Tuesday, 26 May 2009


Just a few quick thoughts at the end of the day...

When blogging last night after enjoying a whole day at the Urdd Eisteddfod, I didn't expect Betsan Powys from the BBC to note my comments about some national events having too much Welsh and others having too much English on her blog.

It's good to see that internet conversations are thriving. Betsan's comments, and several other conversations at the Urdd Eisteddfod, made me think some more - much more.

Sometimes, I feel that communities - be they of faith, language or of politics - occupy the same spaces but in mutually excluding bubbles. It's one of my great fears for the future - that the excluding bubbles will multiply. They have done so frequently in Wales at a terrible cost to a nation striving for the strengthening of shared narratives. Communities as well as nations are refreshed by the holding of transforming conversations - in whatever language.

I have asked a question all day: do I abandon my identity by sharing a platform or holding a conversation with those who are different in faith, politics or of language?

No, I don't. The sure testing of conversations with others only adds to the legitimacy of a point of view or belief. Languages are for me much better servants of the human experience when they are primarily the means of good conversation. They are the harbengers of the affirmations we strive for.

Cultures that crave the safe certainties of isolation eventually stagnate and die.

Monday, 25 May 2009

Never Right

Today, I thought a great deal about two national events.

One had too much English in it and the other had too much Welsh. There is a wisdom that in the world of bilingualism if you get two sides complaining at the same time, you may just be getting the thing right.

Alternatively, you may be getting both wrong.

Saturday, 16 May 2009


It was great today to see Arsenal and Manchester United draw ensuring that United became this year's champions. At long last, it cannot be said any more that Liverpool have won more championships. I can't wait to get my teeth into next season so that we can go one better. I can only hope that Ronaldo and Tevez stay.
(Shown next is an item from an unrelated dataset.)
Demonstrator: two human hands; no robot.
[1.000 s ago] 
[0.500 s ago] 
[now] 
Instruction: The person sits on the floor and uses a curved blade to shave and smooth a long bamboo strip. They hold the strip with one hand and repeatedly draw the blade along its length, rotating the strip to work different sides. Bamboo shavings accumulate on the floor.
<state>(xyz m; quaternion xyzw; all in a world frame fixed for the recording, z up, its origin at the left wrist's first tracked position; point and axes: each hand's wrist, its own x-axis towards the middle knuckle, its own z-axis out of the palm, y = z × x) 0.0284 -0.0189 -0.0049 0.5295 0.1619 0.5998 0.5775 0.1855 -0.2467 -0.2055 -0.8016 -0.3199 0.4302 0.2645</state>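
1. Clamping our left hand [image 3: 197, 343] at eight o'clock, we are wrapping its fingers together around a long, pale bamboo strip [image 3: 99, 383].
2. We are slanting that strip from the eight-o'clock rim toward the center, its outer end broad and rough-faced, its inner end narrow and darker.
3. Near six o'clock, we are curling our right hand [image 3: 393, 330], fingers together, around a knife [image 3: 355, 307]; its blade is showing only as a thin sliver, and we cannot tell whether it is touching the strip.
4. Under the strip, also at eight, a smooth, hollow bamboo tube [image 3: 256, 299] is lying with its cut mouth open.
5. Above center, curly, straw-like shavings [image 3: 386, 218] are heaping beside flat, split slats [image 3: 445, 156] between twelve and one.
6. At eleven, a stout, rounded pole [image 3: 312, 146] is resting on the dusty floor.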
It was also brilliant at the end of the day to see Scarlets beat Ulster by means of a fantastic set of youngsters. Next season should be good.

What a great day.

P.S. I don't really care about the Eurovision thing.

Tuesday, 5 May 2009

Darren Fletcher is Innocent

Tonight, I will remember the name Resotti more than the fact that Manchester United played brilliantly to beat Arsenal 1:3. Ronaldo was just fantastic.

Sometimes, it's difficult not to think that top sport is run by fools. Surely, when everyone saw that poor Darren Fletcher had got the ball rather than the player, it's OK to have an appeal and go "Oops sorry, I got that one wrong!". Mr Resotti, the Ref, just got it wrong when he gave Fletcher the red card.

Darren Fletcher is innocent! He should be allowed to play in what would have been the most important game of his career.

Sunday, 3 May 2009

Cardiff Blues

This morning I played at home. I decided that because I wasn't preaching anywhere that I would go to Saint Catherine's, Pontypridd. Marcus the Vicar spoke of fasting and giving things up. Both of us agreed after the service that we would give up watching Manchester United on Thursdays.

During the afternoon I went with my eldest son to tender our support for Cardiff Blues during the game against Leicester Tigers. For the first time ever in my rugby experience the tie had to go down to penalty kicks. It was entertaining but nerve racking.

I feel desperately sorry for one of my great heroes, Martyn Williams, who missed the decisive kick. I guess he won't be kicking penalties and conversions for the Lions in South Africa. All the Cardiff fans got the blues as did their adoptive brothers and sisters from Scarlets and Ospreys who were there to do the decent Welsh thing.

To top it all, Cardiff City failed to reach the play-offs. All in all, it wasn't a good day for Cardiff.


Manchester United never play on Thursdays!